Page 3: Isu Pasca Bencana

17

• Perlu secara khusus dilakukan pemantauan yang ketat dan penanganan terhadap kemungkinan membanjirnya bantuan obat-obat kadaluarsa. Diusulkan untuk memberikan surat pemberitahuan ke berbagai pihak terkait mengenai permasalahan ini.

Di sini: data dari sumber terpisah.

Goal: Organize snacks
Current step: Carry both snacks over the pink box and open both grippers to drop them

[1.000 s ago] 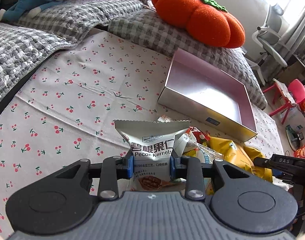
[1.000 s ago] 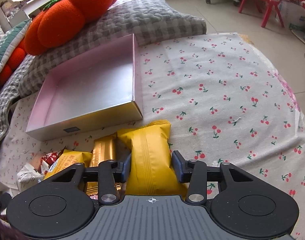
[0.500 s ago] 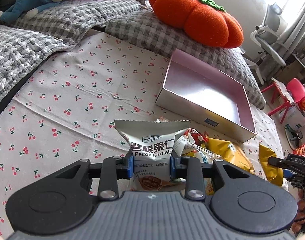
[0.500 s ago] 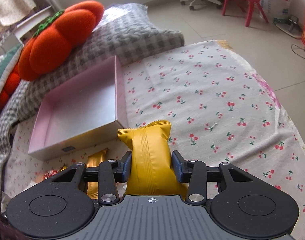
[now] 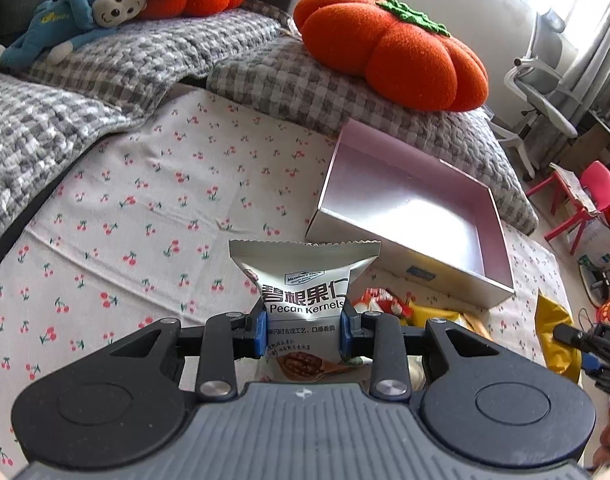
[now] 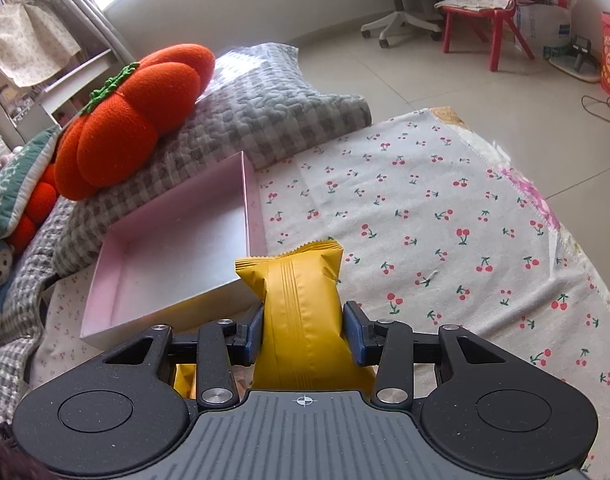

Penanganan Limbah Reruntuhan • Memanfaatkan material reruntuhan atau puing-puing untuk membangun kembali

bangunan non struktur, misalnya: dinding, lantai, atap. • Pemerintah yang berwenang dalam penanganan bencana perlu mendorong

pemanfaatan kembali material reruntuhan pasca gempa sebagai bahan rekonstruksi bangunan

Rekomendasi 3: Penataan Ruang Pasca Bencana Adanya rencana yang komprehensif untuk mengantisipasi kesenjangan yang mungkin terjadi pada tingkat makro (nasional, propinsi, kabupaten) dengan tingkat mikro karena adanya desakan segera akan kebutuhan rehabilitasi di lokasi yang terkena bencana. Selain ini juga dilakukan revisi terhadap penataan ruang yang ada untuk melakukan relokasi pemukiman, dan bangunan lainnya yang memiliki dampak penting terhadap lingkungan dan memanfaatkan areal yang sangat rawan terhadap bencana, seperti pergerakan sesar permukaan (surface faulting) sebagai jalur hijau. Rekomendasi 4: Penguatan Kelembagaan Lingkungan di Daerah Adanya kelembagaan lingkungan yang kompeten dalam pengarusutamaan lingkungan pada proses rehabilitasi dan rekonstruksi pasca terjadinya gempa bumi serta penataan ulang kawasan yang berpotensi tekena dampak Gunung Merapi sangat diperlukan. Penguatan kelembagaan yang dimaksud adalah Pusat Pengelolaan Lingkungan Hidup Regional Jawa, Bapedalda Provinsi DIY dan Jateng dan seluruh Bapedalda tingkat kabupaten/kota di wilayah yang terkena bencana (Yogjakarta, Bantul, Klaten, Kulon Progro, Gunung Kidul, Magelang, Sleman, Boyolali) Kegiatan yang diusulkan: • Dukungan infrastruktur data/informasi dan teknologi dan jaringan informasi

Information and Communication Technology (ICT) lingkungan di wilayah yang terkena bencana.

• Peningkatan kemampuan teknis staf dalam penataan ruang dan pemantauan kualitas lingkungan.